As more teens vape, lawmakers seek to ban flavored nicotine

E-cigarette use, or vaping, among young people has reached epidemic proportions, according to the U.S. surgeon general, who put out a warning on Tuesday to protect children.

"It's not only the nicotine," said Dr. Michael Smith, the chief medical editor at WebMD. "They're breathing in all kinds of chemicals, flavors that we know cause serious lung damage."

Officials are concerned about the availability and marketing of products to entice youngsters. E-cigarette use among high school students increased 78 percent over the past year and more than 20 percent of high schoolers vape, according to the U.S. Centers for Disease Control.

These alarming statistics are causing some local officials in Suffolk County to take action.

Legislator William Spencer is proposing a bill to limit flavored e-cigarettes.

"We can keep the mint, the menthol—I don't want to limit adults' rights but I said, 'Let's take out the flavors,'" Spencer said. "Our kids—this is about protecting them."

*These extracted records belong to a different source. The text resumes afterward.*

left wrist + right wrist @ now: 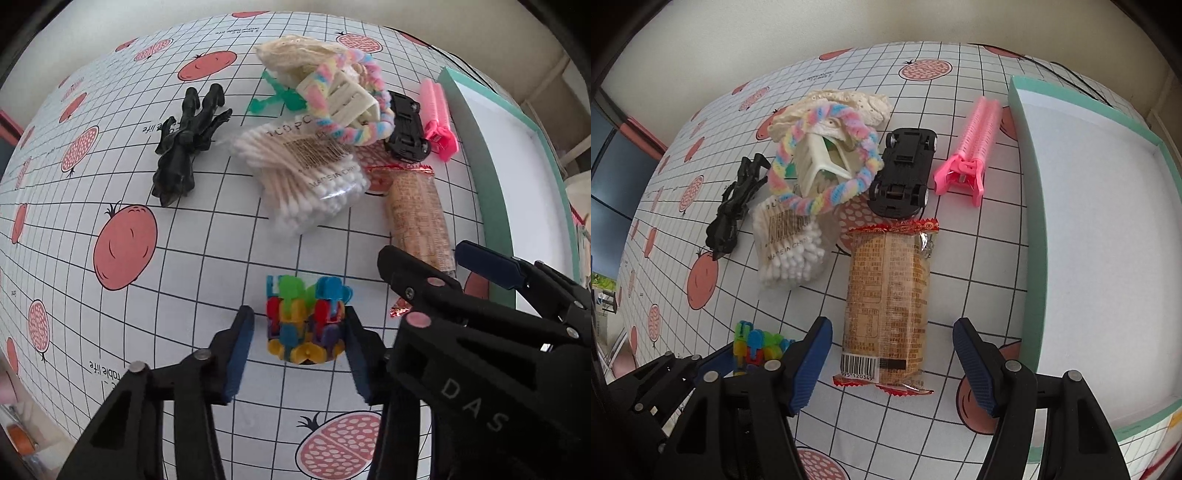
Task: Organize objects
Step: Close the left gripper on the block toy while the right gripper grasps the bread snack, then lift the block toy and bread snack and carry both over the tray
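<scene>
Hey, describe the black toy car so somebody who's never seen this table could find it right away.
Start at the big mint-green box on the right side of the gridded tablecloth. Just left of it lies a pink hair roller clip, and beside that the black toy car. It lies upside down, wheels up, unlike the leggy black animal figure farther left.
</scene>
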Tool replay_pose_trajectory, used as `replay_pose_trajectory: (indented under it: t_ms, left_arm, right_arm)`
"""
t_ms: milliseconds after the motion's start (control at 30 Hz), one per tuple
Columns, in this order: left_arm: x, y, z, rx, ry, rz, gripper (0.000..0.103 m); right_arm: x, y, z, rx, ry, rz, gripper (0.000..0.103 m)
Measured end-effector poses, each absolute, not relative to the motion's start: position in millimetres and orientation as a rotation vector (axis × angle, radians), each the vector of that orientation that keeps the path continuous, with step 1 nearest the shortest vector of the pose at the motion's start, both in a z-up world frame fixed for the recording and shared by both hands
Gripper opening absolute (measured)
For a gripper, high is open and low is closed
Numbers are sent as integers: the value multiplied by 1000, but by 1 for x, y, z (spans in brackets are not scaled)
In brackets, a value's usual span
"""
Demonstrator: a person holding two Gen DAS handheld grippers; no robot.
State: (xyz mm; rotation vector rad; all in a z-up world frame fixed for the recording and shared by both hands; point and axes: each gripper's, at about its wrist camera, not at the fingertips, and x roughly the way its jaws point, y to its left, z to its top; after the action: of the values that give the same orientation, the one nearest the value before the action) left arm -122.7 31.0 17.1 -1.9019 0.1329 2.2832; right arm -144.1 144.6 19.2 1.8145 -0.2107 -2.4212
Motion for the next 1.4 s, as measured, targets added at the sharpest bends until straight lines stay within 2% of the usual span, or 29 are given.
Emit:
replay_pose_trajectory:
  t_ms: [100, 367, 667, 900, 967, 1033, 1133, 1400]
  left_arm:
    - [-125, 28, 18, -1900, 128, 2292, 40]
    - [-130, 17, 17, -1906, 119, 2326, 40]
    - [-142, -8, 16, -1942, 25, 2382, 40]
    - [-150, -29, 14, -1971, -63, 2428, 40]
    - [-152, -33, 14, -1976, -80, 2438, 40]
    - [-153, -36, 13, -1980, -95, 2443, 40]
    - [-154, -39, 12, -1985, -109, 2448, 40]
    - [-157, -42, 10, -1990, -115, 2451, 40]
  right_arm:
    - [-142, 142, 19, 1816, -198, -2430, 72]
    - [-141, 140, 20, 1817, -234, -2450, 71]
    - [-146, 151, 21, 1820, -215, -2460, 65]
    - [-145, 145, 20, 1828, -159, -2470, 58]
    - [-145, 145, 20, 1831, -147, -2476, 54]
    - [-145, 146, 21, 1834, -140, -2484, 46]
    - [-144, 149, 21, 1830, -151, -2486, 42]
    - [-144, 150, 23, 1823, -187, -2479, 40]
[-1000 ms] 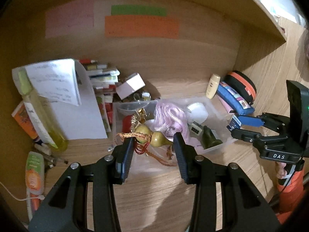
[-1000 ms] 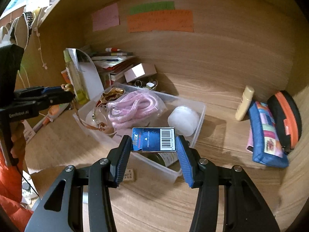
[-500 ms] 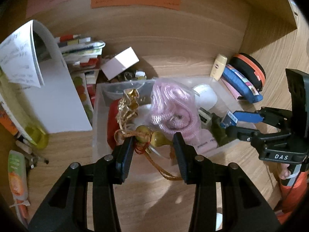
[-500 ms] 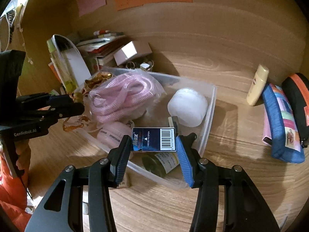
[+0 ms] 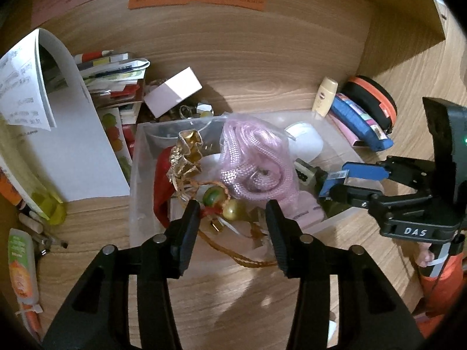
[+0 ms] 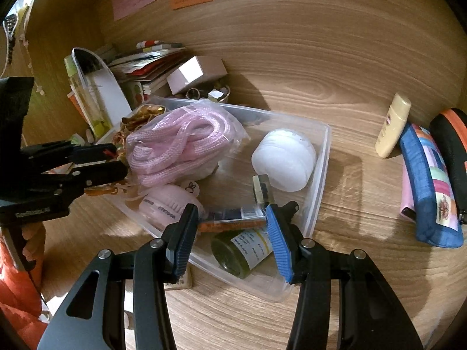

But many vape shop owners say this would put them out of business. It's not so much the flavors but the high levels of nicotine. They say kids who want to smoke will find ways of doing so.

"We're ID-ing, we're not letting children in, we're not marketing to children," vape shop owner Kathryn Lagoudes said. "This community is not geared towards children. We're really there to help those that want to quit smoking traditional cigarettes."

In his warning, Surgeon General Jerome Adams specifically said that nicotine can mess with the developing brain and that it is addictive.

Both Nassau and Suffolk counties have legislation in place restricting the sale of the devices to those under 21.